Please return the whole listing exactly.

Collected data>
--- START ---

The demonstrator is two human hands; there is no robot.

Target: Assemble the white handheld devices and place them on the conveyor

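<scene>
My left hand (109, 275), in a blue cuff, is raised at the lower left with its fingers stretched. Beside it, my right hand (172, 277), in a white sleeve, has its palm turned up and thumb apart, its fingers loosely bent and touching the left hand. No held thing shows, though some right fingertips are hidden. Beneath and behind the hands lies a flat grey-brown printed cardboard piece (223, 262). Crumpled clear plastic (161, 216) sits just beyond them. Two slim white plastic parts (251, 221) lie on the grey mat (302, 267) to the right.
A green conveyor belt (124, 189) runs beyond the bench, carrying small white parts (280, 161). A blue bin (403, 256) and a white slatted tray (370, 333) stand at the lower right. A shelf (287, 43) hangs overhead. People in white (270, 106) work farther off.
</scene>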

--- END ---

Answer area>
The demonstrator is two human hands; there is no robot.

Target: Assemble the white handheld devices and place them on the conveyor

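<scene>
My left hand (109, 275), in a blue cuff, is raised at the lower left with its fingers stretched. Beside it, my right hand (172, 277), in a white sleeve, has its palm turned up and thumb apart, its fingers loosely bent and touching the left hand. No held thing shows, though some right fingertips are hidden. Beneath and behind the hands lies a flat grey-brown printed cardboard piece (223, 262). Crumpled clear plastic (161, 216) sits just beyond them. Two slim white plastic parts (251, 221) lie on the grey mat (302, 267) to the right.
A green conveyor belt (124, 189) runs beyond the bench, carrying small white parts (280, 161). A blue bin (403, 256) and a white slatted tray (370, 333) stand at the lower right. A shelf (287, 43) hangs overhead. People in white (270, 106) work farther off.
</scene>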

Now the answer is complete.